The “Botox Alternative” Claim: An Honest Assessment

What botulinum toxin does: Irreversible SNAP-25 cleavage → complete local ACh blockade → 50–80% reduction in targeted muscle activity → visible wrinkle reduction within days, lasting 3–6 months. Demonstrated in hundreds of randomised controlled trials.

What topical SNAP-8 does: Possibly softens the appearance of fine lines over weeks of consistent application, likely through some combination of superficial hydration, formulation vehicle effects, and possibly very modest surface-level peptide interactions. The magnitude of wrinkle reduction is substantially smaller than botulinum toxin. The effect does not involve muscle paralysis. No clinical study has directly compared SNAP-8 or its parent compound to botulinum toxin; the “botox alternative” label is a marketing position, not a clinically validated equivalency claim.

Appropriate framing: SNAP-8 is a topical cosmetic ingredient that may modestly reduce the visible depth of expression lines over time with consistent use, with a strong safety profile and no systemic effects. For patients who prefer non-invasive options or who want to support maintenance between injectable treatments, it is a reasonable cosmetic ingredient with acceptable safety data.

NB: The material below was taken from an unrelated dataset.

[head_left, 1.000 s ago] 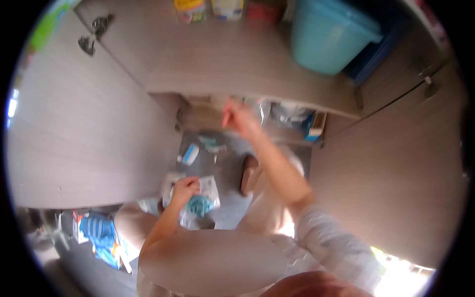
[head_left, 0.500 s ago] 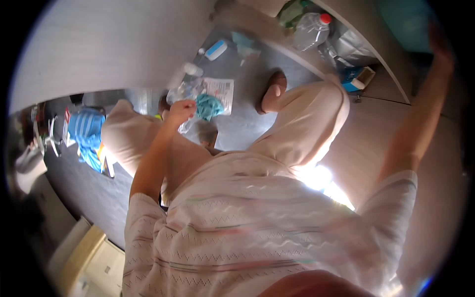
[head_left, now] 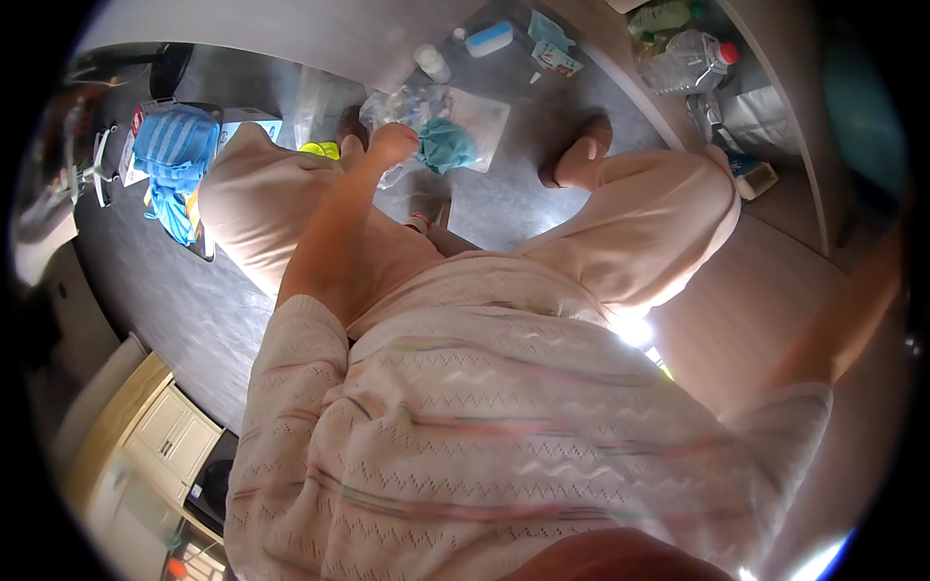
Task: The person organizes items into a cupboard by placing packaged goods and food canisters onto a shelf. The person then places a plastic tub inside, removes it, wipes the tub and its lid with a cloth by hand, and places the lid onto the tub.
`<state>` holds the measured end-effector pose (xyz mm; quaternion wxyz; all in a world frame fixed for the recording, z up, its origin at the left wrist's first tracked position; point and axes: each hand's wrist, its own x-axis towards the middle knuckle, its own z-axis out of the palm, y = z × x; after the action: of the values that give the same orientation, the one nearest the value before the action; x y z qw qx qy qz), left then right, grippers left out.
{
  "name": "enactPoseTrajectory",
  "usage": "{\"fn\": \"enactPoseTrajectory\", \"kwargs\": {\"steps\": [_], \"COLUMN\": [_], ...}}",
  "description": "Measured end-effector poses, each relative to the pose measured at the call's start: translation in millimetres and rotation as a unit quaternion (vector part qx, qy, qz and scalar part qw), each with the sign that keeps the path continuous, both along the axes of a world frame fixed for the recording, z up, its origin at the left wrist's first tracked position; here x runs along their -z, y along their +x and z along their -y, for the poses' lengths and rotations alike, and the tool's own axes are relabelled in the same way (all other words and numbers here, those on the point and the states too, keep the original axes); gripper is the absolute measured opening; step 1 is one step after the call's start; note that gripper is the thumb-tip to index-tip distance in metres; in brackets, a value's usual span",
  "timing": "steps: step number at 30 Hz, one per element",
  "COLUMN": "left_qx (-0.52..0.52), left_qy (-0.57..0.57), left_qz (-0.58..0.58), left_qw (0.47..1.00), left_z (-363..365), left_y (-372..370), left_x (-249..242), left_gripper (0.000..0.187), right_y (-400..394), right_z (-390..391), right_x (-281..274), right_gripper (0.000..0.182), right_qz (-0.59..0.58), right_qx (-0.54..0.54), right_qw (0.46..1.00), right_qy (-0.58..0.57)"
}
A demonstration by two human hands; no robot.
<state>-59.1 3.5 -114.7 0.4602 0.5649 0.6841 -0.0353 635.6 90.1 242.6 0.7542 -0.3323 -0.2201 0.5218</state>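
My left hand (head_left: 395, 143) is closed on the edge of a crumpled teal cloth (head_left: 446, 147), held low between my knees. Below and around the cloth lie crinkled clear plastic (head_left: 399, 105) and a printed paper sheet (head_left: 489, 118) on the grey floor. My right forearm (head_left: 862, 305) reaches up along the right side. Its hand is lost in the dark edge of the lens, close to a large teal object (head_left: 860, 121) whose kind I cannot make out.
An open compartment at upper right holds a clear plastic bottle (head_left: 690, 63) with a red cap and a silvery bag (head_left: 760, 121). On the floor are a white bottle (head_left: 432, 64), a blue-and-white object (head_left: 489, 39) and teal packaging (head_left: 552, 44). Blue striped fabric (head_left: 176, 140) sits at left.
The view has shifted, so floor things appear higher and further right. My left hand stays with the cloth. My right hand, earlier against the teal object, has passed into the dark edge.
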Motion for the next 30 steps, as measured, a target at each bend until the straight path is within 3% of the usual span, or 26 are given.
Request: {"fn": "enactPoseTrajectory", "kwargs": {"steps": [3,6,7,9,11,12,14,17,21,23,25,27,30], "left_qx": [0.296,0.307,0.315,0.347,0.399,0.393,0.424,0.378,0.317,0.273,0.168,0.185,0.123], "left_qy": [0.115,0.059,0.084,0.021,0.036,-0.04,0.004,0.004,0.019,0.007,0.013,-0.003,0.124], "left_qz": [-0.105,-0.097,-0.126,-0.108,-0.085,-0.096,-0.063,-0.037,-0.118,-0.143,-0.151,-0.179,-0.011], "left_qw": [0.942,0.945,0.937,0.932,0.912,0.914,0.903,0.925,0.941,0.951,0.974,0.966,0.985], "left_z": [10.7,20.5,29.1,25.7,28.8,21.4,18.5,13.7,8.3,7.3,4.5,-3.2,-22.3], "left_y": [13.7,35.2,36.7,46.7,40.5,45.4,35.8,30.0,27.9,30.4,36.6,36.2,10.9], "left_x": [64.2,83.2,109.4,90.3,131.3,112.4,144.2,139.0,159.7,171.1,141.8,124.9,178.7], "left_gripper": [0.02,0.03,0.033,0.031,0.029,0.042,0.041,0.032,0.027,0.024,0.022,0.026,0.032], "right_y": [-10.9,-47.9,-66.0,-99.6,-142.4,-173.6,-196.3,-234.9,-288.0,-306.6,-325.7,-343.0,-365.9], "right_z": [17.7,57.5,72.3,101.2,129.3,139.8,166.0,184.1,204.4,212.8,218.6,225.1,231.9], "right_x": [-16.4,-33.6,-36.3,-41.8,-43.1,-44.5,-42.0,-38.1,-9.6,7.3,26.5,45.0,65.9], "right_gripper": [0.031,0.032,0.033,0.034,0.038,0.041,0.045,0.046,0.046,0.042,0.043,0.046,0.045], "right_qz": [0.019,0.036,0.045,0.091,0.104,0.127,0.127,0.121,0.127,0.113,0.09,0.108,0.097], "right_qx": [-0.008,-0.011,-0.001,0.069,0.096,0.111,0.144,0.119,0.104,0.043,0.014,0.0,-0.058], "right_qw": [1.0,0.998,0.997,0.99,0.986,0.984,0.98,0.985,0.984,0.987,0.986,0.981,0.975], "right_qy": [0.01,0.051,0.064,0.086,0.086,0.066,0.04,0.017,-0.065,-0.105,-0.141,-0.158,-0.19]}}
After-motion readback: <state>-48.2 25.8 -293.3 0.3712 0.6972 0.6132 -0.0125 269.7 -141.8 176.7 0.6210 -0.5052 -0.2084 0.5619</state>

Formulation and Delivery Considerations

Because penetration is SNAP-8’s primary limitation, formulation science is genuinely important. Typical product concentrations are 3–10% SNAP-8 by weight. Higher concentrations are generally considered more effective, subject to cost constraints. Delivery system approaches that may improve penetration include liposomal encapsulation (masking hydrophilicity to improve SC penetration); microneedle patches (physically bypassing the stratum corneum — the only delivery approach that meaningfully addresses the penetration problem and represents an interesting research direction); and SNEDDS (self-nanoemulsifying drug delivery systems) currently under investigation for cosmetic peptide delivery.

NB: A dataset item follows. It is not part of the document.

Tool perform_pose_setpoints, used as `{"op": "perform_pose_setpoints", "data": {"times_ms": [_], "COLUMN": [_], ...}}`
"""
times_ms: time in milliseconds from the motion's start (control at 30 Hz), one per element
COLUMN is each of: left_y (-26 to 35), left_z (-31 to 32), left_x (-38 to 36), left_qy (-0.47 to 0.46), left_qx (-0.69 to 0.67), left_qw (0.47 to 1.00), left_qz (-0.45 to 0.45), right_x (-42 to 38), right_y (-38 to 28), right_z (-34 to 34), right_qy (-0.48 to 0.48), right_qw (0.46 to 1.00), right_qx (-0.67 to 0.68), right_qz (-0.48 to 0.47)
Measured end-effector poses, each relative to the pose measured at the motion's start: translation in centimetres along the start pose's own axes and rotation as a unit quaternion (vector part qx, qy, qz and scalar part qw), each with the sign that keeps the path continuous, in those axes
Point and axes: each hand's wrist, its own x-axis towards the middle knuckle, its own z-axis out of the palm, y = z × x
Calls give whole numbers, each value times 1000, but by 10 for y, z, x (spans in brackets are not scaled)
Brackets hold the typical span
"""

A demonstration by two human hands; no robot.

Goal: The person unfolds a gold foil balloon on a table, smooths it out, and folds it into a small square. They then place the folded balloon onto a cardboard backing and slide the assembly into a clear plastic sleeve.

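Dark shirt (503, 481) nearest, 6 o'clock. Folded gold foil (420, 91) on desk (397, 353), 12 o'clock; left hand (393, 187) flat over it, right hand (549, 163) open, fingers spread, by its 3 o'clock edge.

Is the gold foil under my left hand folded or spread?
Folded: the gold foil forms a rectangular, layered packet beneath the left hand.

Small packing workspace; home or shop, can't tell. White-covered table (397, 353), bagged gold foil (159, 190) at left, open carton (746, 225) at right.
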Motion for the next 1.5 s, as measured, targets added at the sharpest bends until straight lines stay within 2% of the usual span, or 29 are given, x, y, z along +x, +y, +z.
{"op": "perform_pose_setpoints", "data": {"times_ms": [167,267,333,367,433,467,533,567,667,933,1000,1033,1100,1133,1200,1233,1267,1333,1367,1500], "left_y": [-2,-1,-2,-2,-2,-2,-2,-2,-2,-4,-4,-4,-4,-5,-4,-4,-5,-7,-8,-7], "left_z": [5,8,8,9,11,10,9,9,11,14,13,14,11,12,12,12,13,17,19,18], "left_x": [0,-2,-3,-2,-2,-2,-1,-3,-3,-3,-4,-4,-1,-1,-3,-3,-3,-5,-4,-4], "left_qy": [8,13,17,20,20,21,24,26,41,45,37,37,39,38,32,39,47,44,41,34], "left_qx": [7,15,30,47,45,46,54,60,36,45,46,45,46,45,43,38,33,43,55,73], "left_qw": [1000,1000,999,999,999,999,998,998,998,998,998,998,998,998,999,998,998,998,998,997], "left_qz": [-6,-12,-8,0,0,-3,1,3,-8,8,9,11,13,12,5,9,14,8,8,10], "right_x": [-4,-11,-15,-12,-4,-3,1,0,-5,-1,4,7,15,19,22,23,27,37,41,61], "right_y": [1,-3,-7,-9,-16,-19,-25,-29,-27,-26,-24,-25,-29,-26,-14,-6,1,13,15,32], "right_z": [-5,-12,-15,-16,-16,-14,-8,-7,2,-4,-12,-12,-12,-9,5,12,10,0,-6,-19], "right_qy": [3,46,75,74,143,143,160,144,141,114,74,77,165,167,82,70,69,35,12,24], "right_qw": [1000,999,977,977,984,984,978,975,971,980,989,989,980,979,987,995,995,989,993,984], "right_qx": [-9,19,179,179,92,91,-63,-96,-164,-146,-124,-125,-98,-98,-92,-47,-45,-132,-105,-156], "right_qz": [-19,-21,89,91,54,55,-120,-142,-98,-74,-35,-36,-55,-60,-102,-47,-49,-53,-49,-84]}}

SNAP-8 is unstable at low pH (below 4) and should not be combined with strong exfoliating acids in the same formulation step. It is compatible with hyaluronic acid, niacinamide, and most moisturising actives.

Safety Profile

SNAP-8 has a well-established cosmetic safety record. Because it is topically applied and does not penetrate systemically, the systemic risk profile is essentially nil. Contact allergy is rare, with no significant sensitisation signals in cosmetic ingredient safety reviews. Mild skin irritation is possible in sensitive skin at high concentrations (>10%) or in combination with other actives. SNAP-8 is not photosensitising, and no known concerns exist for topical cosmetic use in pregnancy or breastfeeding given the absence of systemic absorption. The European Scientific Committee on Consumer Safety (SCCS) has reviewed SNARE-family cosmetic peptides and has not raised safety concerns for topical use at standard concentrations.

Comparison: SNAP-8 vs. Argireline vs. Leuphasyl

Argireline (Ac-Hexapeptide-8) SNAP-8 (Ac-Octapeptide-3) Leuphasyl (Pentapeptide-18)
Structure 6 AA SNAP-25 fragment 8 AA extended SNAP-25 fragment 5 AA enkephalin mimic
MW ~889 Da ~1,075 Da ~743 Da
Mechanism SNARE inhibitor SNARE inhibitor (extended) Enkephalin receptor → ↓Ca²
In vitro potency Reference ~30% more potent (manufacturer) Different pathway; synergistic
Independent clinical trials Very limited Almost none Very limited
Penetration challenge Significant Slightly greater (higher MW) Somewhat better (lower MW)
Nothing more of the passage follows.